So June 2018 is Python month where I explore the what the Python libraries can bring to an Excel VBA Developer. Here I show a library which opens a pdf and grabs text.
PDF Text Extractor
So the use case is a newly released market sensitive pdf is published by a central bank and market participants want to scan the contents as quickly as possible. But we need to get the text contents out of the pdf file. In the code below I have downloaded a Bank of England Inflation report as a test pdf.
use pip install PyPDF2 to ensure installation of the required PyPDF2 library. Run this Python script once to register it in the registry and then it is invokable from Excel VBA and some sample client code is given below.
# importing required modules
import PyPDF2
class PythonPDFComClass(object):
_reg_clsid_ = "{72BF0D44-56FC-4ADB-B565-1AF16A502F0F}"

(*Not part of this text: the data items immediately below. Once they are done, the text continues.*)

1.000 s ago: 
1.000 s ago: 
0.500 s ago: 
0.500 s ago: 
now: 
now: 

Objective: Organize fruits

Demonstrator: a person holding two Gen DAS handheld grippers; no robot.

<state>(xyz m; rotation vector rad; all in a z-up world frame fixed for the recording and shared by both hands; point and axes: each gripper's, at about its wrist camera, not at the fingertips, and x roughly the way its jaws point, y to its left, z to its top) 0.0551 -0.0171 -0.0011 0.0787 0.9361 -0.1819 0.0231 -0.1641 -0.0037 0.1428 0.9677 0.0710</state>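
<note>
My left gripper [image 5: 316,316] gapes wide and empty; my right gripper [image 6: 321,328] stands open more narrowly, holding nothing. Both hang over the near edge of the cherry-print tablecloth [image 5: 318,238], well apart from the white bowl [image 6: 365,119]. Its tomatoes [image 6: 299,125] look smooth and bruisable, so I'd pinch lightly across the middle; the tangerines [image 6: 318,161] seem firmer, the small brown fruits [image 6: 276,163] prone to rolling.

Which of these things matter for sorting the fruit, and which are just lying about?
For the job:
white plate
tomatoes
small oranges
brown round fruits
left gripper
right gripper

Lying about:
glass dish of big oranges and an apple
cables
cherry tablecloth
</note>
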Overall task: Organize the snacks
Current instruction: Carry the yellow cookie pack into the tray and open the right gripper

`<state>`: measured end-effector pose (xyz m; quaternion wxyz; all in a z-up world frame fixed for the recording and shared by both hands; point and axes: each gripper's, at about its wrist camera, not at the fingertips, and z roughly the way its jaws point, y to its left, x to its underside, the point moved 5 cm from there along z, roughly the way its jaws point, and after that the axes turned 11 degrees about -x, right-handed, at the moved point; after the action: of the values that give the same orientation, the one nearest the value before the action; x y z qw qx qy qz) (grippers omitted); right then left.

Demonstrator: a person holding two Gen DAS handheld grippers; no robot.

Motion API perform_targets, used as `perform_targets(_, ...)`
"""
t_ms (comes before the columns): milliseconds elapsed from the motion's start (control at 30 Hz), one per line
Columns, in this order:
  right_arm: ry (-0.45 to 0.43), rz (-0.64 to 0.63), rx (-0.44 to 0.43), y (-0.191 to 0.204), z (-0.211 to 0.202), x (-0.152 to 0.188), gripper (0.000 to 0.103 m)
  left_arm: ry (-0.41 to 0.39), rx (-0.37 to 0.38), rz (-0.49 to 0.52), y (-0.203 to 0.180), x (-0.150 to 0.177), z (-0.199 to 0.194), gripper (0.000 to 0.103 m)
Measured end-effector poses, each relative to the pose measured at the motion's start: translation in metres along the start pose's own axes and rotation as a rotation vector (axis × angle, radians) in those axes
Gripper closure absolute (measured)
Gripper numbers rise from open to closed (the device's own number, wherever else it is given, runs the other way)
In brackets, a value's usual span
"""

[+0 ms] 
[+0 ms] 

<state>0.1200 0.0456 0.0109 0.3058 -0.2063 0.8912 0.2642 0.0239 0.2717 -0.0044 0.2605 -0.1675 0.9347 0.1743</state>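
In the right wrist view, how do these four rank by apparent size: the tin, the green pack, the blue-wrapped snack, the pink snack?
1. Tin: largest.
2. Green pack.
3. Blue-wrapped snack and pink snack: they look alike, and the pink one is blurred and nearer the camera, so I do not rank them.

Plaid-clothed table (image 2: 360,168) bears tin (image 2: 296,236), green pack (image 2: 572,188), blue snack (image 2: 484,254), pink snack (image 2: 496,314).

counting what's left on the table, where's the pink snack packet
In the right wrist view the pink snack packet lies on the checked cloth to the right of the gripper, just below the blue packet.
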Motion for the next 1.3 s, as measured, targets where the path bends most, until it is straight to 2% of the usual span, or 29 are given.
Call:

_reg_progid_= 'PythonInVBA.PythonPDFComClass'
_public_methods_ = ['Initialize','numPages','extractPageText','tidyUp']
def Initialize(self,pdfFileName):
self.pdfFileName=pdfFileName
self.pdfFileObj = open(pdfFileName, 'rb')
self.pdfReader = PyPDF2.PdfFileReader(self.pdfFileObj)
return str(self.pdfReader)
def numPages(self):
return self.pdfReader.numPages
def extractPageText(self,pageNum):
# creating a page object
pageObj = self.pdfReader.getPage(pageNum)
return pageObj.extractText()
def tidyUp(self):
# closing the pdf file object
self.pdfFileObj.close()
if __name__=='__main__':
print ("Registering COM server...")
import win32com.server.register
win32com.server.register.UseCommandLine(PythonPDFComClass)
And now some sample VBA code...
Option Explicit
Sub TestPythonPDFComClass()
Dim pdfInflationReport As Object
Set pdfInflationReport = CreateObject("PythonInVBA.PythonPDFComClass")
Call pdfInflationReport.Initialize("N:\inflation-report-may-2018.pdf")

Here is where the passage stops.